Advocate G. G. P. White for the Respondent.
Royal Court (Appeals from Petty Debts Court) Rules 2004.
Law Reform (Miscellaneous Provisions)(Jersey) Law 1960.
Harbours (Jersey) Regulations 1962.
Public Services Committee v Maynard [1996] JLR 343.
Boyd v Pickersgill [1999] JLR 284.
Re Nolan [2014] JRC 078A.
Petty Debts Court Appeal — application for leave to appeal the decision of the Petty Debts Court dated 20th February, 2015.
This judgment concerns the application by the appellant for leave to appeal, pursuant to Rule 4 of the Royal Court (Appeals from Petty Debts Court) Rules 2004, in respect of a decision of the Judge of the Petty Debts Court Mr David Le Cornu, handed down on 20 th February, 2015. Advocate Le Cornu's decision was given on two preliminary points which had been pleaded and which it was thought convenient to deal with as preliminary issues. The first was that the appellant was asserted not to have a locus standi to bring the claim and the second was that the claim was in any event prescribed by virtue of the Law Reform ( Miscellaneous Provisions)(Jersey) Law 1960. The application for leave to appeal gives as the grounds of the appeal that the judge misdirected himself on points of law relating to the preliminary issues and in particular, in relation to the limitation defence, to the rules around empêchment de fait.

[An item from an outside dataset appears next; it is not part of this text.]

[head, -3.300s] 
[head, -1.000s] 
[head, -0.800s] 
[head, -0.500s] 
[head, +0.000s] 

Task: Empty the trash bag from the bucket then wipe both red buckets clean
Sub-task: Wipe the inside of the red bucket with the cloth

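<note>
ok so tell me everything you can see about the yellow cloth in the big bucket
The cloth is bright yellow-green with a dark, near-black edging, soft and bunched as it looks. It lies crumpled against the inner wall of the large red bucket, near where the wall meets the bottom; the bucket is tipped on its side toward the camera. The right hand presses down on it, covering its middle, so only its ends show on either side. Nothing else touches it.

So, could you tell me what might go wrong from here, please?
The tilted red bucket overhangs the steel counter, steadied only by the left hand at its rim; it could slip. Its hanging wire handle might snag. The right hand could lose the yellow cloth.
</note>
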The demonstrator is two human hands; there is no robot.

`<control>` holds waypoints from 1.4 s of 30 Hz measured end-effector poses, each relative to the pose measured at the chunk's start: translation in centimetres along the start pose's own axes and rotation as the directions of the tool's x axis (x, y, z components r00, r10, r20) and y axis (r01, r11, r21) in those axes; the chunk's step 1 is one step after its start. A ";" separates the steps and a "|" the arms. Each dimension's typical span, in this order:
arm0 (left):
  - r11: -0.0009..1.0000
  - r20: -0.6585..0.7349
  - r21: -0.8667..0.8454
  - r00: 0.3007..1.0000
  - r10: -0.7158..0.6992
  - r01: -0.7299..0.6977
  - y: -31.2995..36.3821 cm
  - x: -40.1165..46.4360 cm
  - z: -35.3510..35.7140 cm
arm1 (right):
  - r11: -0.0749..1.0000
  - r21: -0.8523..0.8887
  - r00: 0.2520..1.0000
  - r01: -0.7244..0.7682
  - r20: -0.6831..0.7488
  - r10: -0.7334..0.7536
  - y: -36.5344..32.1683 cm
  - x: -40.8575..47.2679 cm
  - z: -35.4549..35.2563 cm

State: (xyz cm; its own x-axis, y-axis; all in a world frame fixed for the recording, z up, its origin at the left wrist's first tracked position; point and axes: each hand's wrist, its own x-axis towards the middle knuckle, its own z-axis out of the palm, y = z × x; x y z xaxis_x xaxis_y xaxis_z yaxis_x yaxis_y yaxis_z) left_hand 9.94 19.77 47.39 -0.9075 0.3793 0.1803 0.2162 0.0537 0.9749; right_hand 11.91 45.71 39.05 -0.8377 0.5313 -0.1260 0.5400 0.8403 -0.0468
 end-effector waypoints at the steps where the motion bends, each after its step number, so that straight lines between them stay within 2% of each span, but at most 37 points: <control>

The application for leave to appeal was dated 25 th February, 2015, and is therefore in time. In covering correspondence, the appellant has requested that the application be dealt with on the papers as he is currently living in England, but if a hearing were to be necessary, that he be given good notice of the time fixed for such a hearing as he would have to make arrangements to travel to Jersey. Having read the papers I feel able to deal with the matter without an oral hearing, full skeleton arguments having been filed by both the appellant and the respondent before the Petty Debts Court.
It is apparent that there is no substantial dispute about the core facts, although there is some dispute about the interpretation to be given to them. It is noteworthy that the appellant does not take issue in his notice of appeal with the summary of facts set out in the judgment of Advocate le Cornu.
The essential dispute concerns the vessel Marie France which was acquired either by the appellant or by his son in August 2003. It was registered in the son's name. In the second half of 2009, the vessel was damaged in a storm and was lifted on to the harbour wall at St Aubin. In December that year, the appellant's son moved to Australia. He did not affect any repairs to the vessel and he failed to pay the harbour fees or arrange for them to be paid on his behalf. At that stage, there was already outstanding harbour fees for the fourth quarter of 2008 in respect of the vessel, and a judgment in default had been obtained in the Petty Debts Court against the appellant's son in respect of these fees. Action had been taken against him because it was he who applied for registration of the vessel in his name following the change of ownership in August 2003. In November 2010 the Harbourmaster moved the vehicle from its location on the pier and in April 2011 he reached the conclusion that the vessel had been abandoned and he arranged for it to be sold at auction on 16 th April, 2011. On 22 nd July, 2014, the appellant issued a summons against the Harbourmaster claiming damages for the loss of the vessel and the cost of its recovery. He subsequently obtained leave to replace the Harbourmaster with the current defendant, and issued a summons against the current defendant on 15 th August, 2014, following which pleadings were filed and Advocate Le Cornu determined the issues of locus standi and limitation in favour of the respondent.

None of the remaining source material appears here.